Le vieillissement s’accompagne de modifications naturelles du sommeil : nuits plus courtes, sommeil moins profond, réveils nocturnes plus fréquents et tendance à s’endormir et se réveiller plus tôt. Si ces changements ne sont pas forcément pathologiques, ils peuvent impacter votre énergie, votre humeur et vos capacités cognitives s’ils deviennent trop marqués. Une hygiène de vie circadienne consiste à respecter et à soutenir votre horloge biologique interne, en harmonisant lumière, activité, repas et repos. Concrètement, cela passe par des horaires de lever et de coucher réguliers, une exposition quotidienne à la lumière naturelle (idéalement le matin), et la limitation des écrans lumineux en soirée.

Pour optimiser votre sommeil après 60 ans, il est recommandé d’éviter les excitants (café, thé, boissons énergisantes) après 16 h, de dîner léger et suffisamment tôt, et de réserver le lit exclusivement au sommeil (et à la détente), en évitant d’y regarder la télévision ou d’y utiliser des appareils numériques. Si vous faites une sieste, limitez-la à 20-30 minutes et avant 16 h, afin de ne pas perturber l’endormissement du soir. En cas d’insomnie persistante, mieux vaut consulter votre médecin plutôt que de multiplier les somnifères en automédication, qui augmentent le risque de chutes et de troubles de la mémoire chez les seniors.

La gestion du stress chronique joue également un rôle majeur dans votre santé globale. Des pratiques comme la méditation de pleine conscience, la cohérence cardiaque, la sophrologie ou le yoga doux ont montré leur efficacité pour réduire l’anxiété, améliorer la qualité du sommeil et diminuer certains marqueurs inflammatoires. Vous pouvez par exemple pratiquer la cohérence cardiaque trois fois par jour (5 minutes de respiration lente, 6 inspirations-expirations par minute) pour « ré-accorder » votre système nerveux autonome, un peu comme on accorde un instrument de musique.
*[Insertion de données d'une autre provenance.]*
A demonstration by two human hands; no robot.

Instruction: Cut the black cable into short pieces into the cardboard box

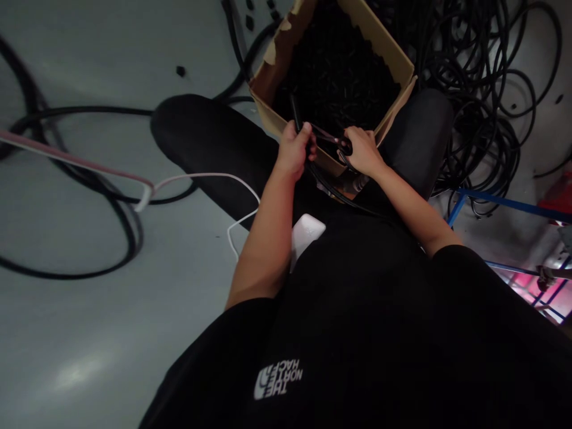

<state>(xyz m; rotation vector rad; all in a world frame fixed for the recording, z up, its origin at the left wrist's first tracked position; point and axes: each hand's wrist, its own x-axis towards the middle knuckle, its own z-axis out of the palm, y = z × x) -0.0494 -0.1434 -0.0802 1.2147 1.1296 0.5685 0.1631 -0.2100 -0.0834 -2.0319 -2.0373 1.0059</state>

Des ateliers dédiés sont souvent proposés par les maisons de santé, les associations ou les caisses de retraite, en présentiel ou en ligne.

Médication raisonnée : iatrogénie médicamenteuse et déprescription chez le senior polymorbide

À partir de 65-70 ans, il est fréquent de cumuler plusieurs maladies chroniques (hypertension, diabète, arthrose, troubles du sommeil, etc.) et, par conséquent, plusieurs traitements au long cours. Cette polymédication augmente le risque d’effets indésirables, d’interactions médicamenteuses et de perte d’autonomie, un phénomène que l’on regroupe sous le terme d’iatrogénie médicamenteuse. Certains médicaments, pourtant utiles à court terme, peuvent ainsi favoriser les chutes, la confusion, les troubles de la mémoire ou la dénutrition lorsqu’ils sont pris sur de longues périodes sans réévaluation.
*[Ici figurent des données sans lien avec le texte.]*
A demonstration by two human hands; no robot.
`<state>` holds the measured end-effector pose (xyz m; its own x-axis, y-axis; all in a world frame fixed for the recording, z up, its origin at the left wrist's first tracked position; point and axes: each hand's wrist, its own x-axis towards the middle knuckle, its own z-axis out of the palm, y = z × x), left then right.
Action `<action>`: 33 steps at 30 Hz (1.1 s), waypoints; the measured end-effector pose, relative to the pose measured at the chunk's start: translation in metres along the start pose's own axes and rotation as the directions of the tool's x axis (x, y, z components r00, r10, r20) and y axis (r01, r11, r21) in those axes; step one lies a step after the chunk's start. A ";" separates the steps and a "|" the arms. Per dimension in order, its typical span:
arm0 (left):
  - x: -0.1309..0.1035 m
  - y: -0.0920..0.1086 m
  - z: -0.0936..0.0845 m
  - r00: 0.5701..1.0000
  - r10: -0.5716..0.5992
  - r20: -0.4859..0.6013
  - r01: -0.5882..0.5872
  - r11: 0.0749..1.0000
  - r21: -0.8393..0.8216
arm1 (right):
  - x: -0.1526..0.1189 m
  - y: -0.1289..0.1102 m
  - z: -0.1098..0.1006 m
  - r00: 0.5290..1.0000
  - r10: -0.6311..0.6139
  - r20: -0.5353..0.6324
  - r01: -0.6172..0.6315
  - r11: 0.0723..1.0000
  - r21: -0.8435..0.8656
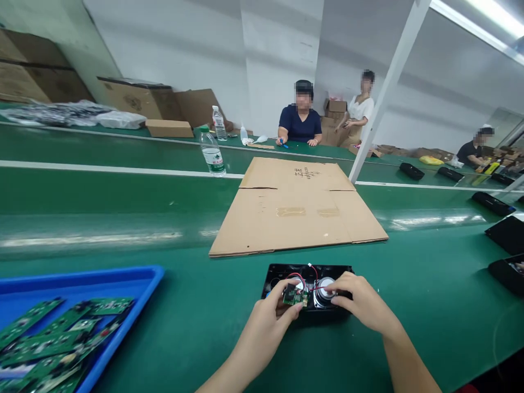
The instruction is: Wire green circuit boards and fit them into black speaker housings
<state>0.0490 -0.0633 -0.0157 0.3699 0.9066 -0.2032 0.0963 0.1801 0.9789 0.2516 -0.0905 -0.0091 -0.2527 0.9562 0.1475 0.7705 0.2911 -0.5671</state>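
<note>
Over the green surface [184, 327], head view: left hand [266, 322] pinches a small circuit board [292, 295] between thumb and fingers, above the left part of a black speaker housing [335, 315]. Right hand [364, 303] has its fingertips drawn together on a thin red lead, over the right-hand speaker driver [325, 293]. White connector [310, 265] shows at the housing's far edge.

Handling, as judged: board light, rigid, brittle at its parts and solder joints; best taken by bare edges. Lead limp, easily tugged loose; grip near its end, leave slack. Housing likely stiff plastic, smooth, heavier for its drivers; outer walls are the place to hold, clear of the cones.

Containers: housing lies open side up, drivers and wiring inside. Blue tray [156, 273], at left, carries a loose, overlapping heap of green circuit boards [24, 349]; edges could scrape. Green-capped bottle [213, 158], upright beyond, looks to hold clear liquid; exact level hard to read. Carton [137, 101] at the far side: contents hidden. Flattened cardboard [295, 229] lies beyond the housing, holding nothing.
</note>
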 end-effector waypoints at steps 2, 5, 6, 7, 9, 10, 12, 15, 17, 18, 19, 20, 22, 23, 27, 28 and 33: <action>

Une démarche de médication raisonnée vise à identifier, avec votre médecin traitant ou un gériatre, les traitements réellement indispensables, ceux dont le rapport bénéfice/risque est devenu défavorable, et ceux qui pourraient être simplifiés ou arrêtés. On parle alors de déprescription, c’est-à-dire l’arrêt progressif et sécurisé de certains médicaments (somnifères, anxiolytiques, anticholinergiques, antalgiques opioïdes, etc.). Cette démarche ne signifie pas « tout supprimer », mais adapter vos prescriptions à votre âge, à votre état de santé actuel et à vos priorités de qualité de vie.

Pour faciliter ce travail, vous pouvez apporter à chaque consultation l’ensemble de vos ordonnances, y compris les produits d’automédication, les compléments alimentaires et les plantes. N’hésitez pas à poser des questions simples mais essentielles : « Ce médicament est-il toujours nécessaire pour moi ? », « Peut-on essayer de réduire la dose ? », « Quels sont les signes d’alerte d’un effet indésirable ? ». En optimisant votre traitement, vous réduisez non seulement les risques de complications, mais vous améliorez aussi souvent votre vigilance, votre équilibre et votre confort quotidien. Dans le cadre d’un vieillissement en bonne santé, la qualité prime sur la quantité, y compris en matière de médicaments.